WHAT YOU WILL DO: Search the material for the string "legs", then show every line where it turns up.

****************************************

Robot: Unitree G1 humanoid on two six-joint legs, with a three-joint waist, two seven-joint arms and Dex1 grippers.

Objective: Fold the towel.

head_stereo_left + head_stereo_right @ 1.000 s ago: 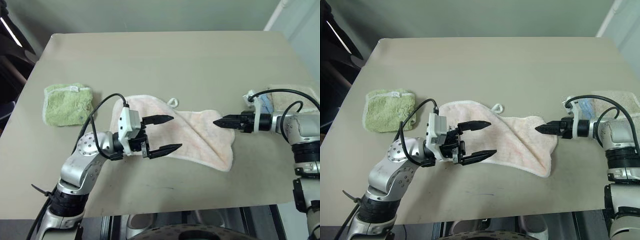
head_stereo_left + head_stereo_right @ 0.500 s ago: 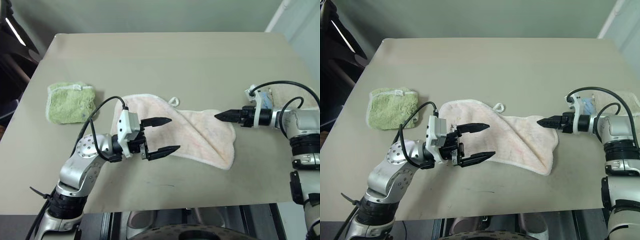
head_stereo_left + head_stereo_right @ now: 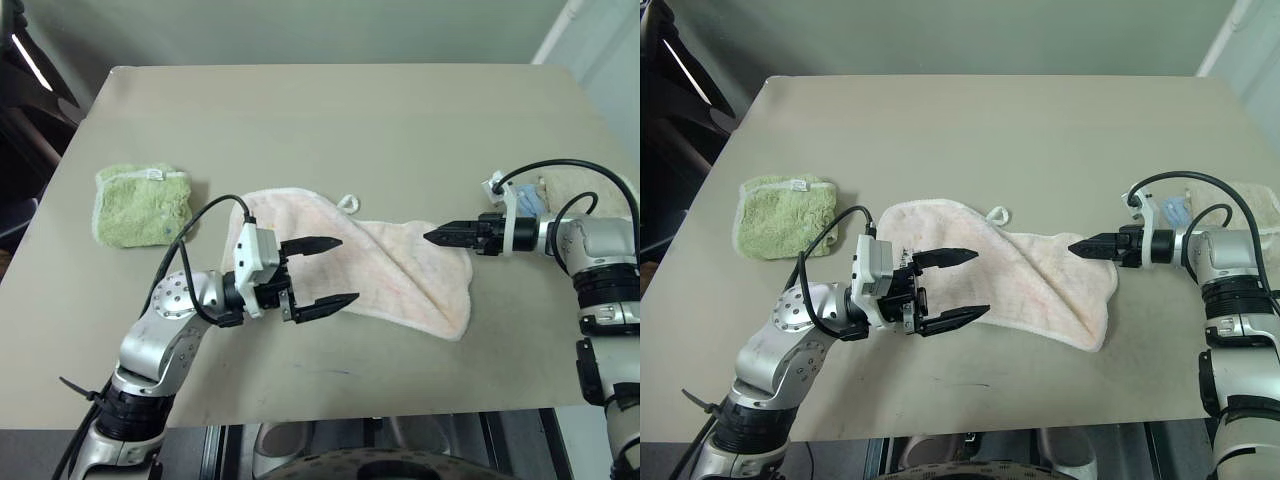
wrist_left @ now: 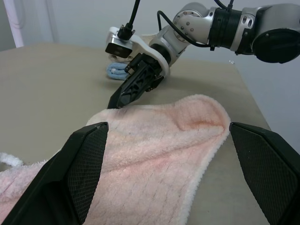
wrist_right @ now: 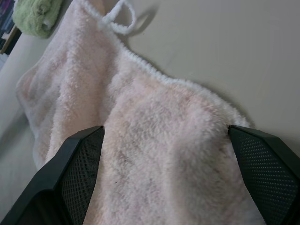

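towel (image 3: pixel 400 270) unmoved | left hand (image 3: pixel 328 272) wide, same place | right hand (image 3: pixel 432 237) wide

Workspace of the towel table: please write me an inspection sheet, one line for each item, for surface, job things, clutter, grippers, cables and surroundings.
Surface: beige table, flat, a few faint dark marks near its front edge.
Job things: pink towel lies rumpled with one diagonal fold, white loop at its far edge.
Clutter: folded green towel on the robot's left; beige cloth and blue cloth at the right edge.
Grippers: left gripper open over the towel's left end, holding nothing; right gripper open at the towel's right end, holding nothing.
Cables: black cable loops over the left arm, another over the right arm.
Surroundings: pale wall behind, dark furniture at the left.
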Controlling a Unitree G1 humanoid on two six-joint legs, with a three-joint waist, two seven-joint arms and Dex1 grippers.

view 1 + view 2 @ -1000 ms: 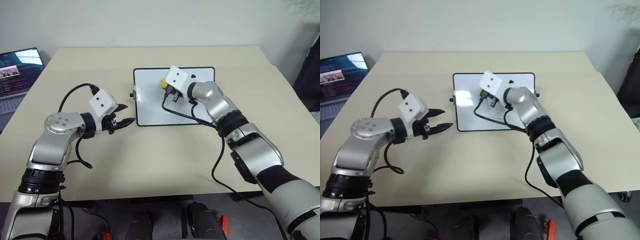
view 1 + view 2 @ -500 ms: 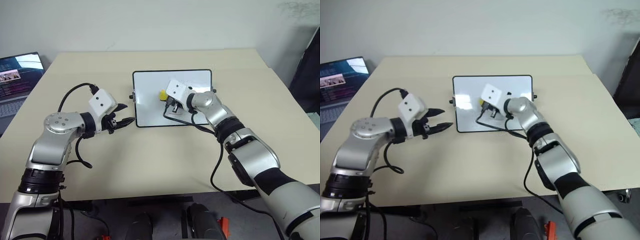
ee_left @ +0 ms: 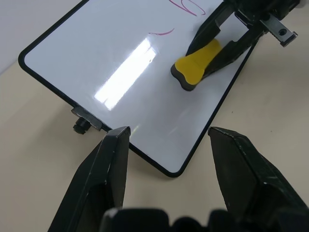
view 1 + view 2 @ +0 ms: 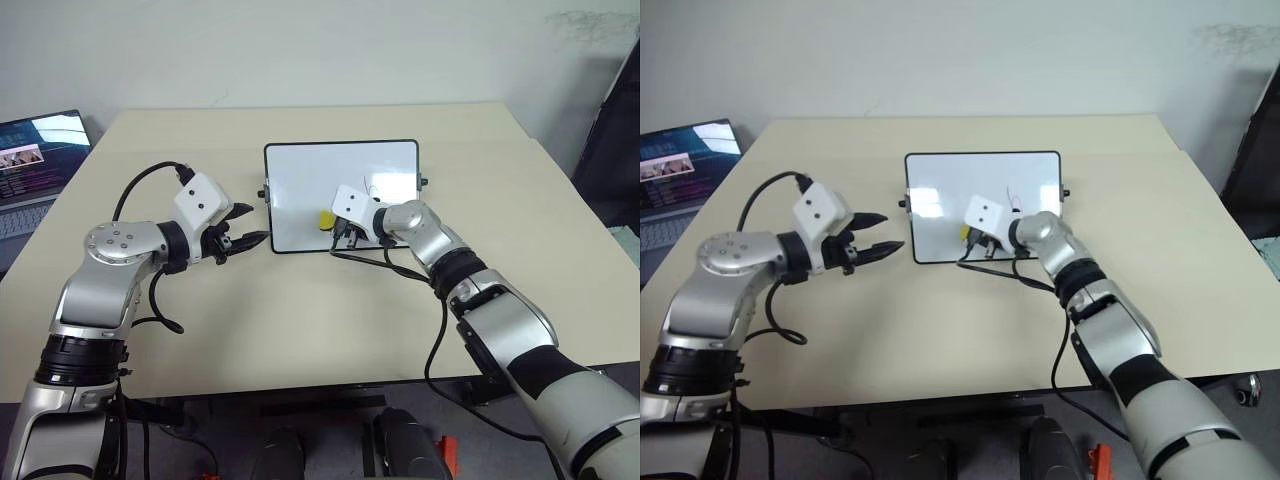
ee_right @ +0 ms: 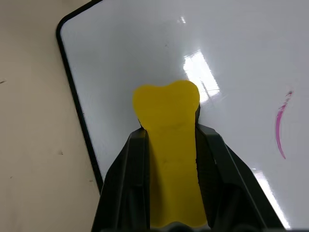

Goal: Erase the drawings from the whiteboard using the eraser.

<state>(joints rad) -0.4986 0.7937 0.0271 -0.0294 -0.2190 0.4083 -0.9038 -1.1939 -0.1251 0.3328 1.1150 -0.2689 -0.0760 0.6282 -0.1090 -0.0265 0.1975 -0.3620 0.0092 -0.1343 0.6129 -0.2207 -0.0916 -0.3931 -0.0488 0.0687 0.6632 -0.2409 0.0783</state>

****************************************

TASK RESPONSE:
Robot: Unitree G1 humanoid on two six-joint legs, with a three-joint waist, two seven-joint arms and Dex1 grippers.
Controlling a Unitree G1 humanoid on two six-joint legs, with a three-joint waist, two seven-joint arms and Dex1 grippers.

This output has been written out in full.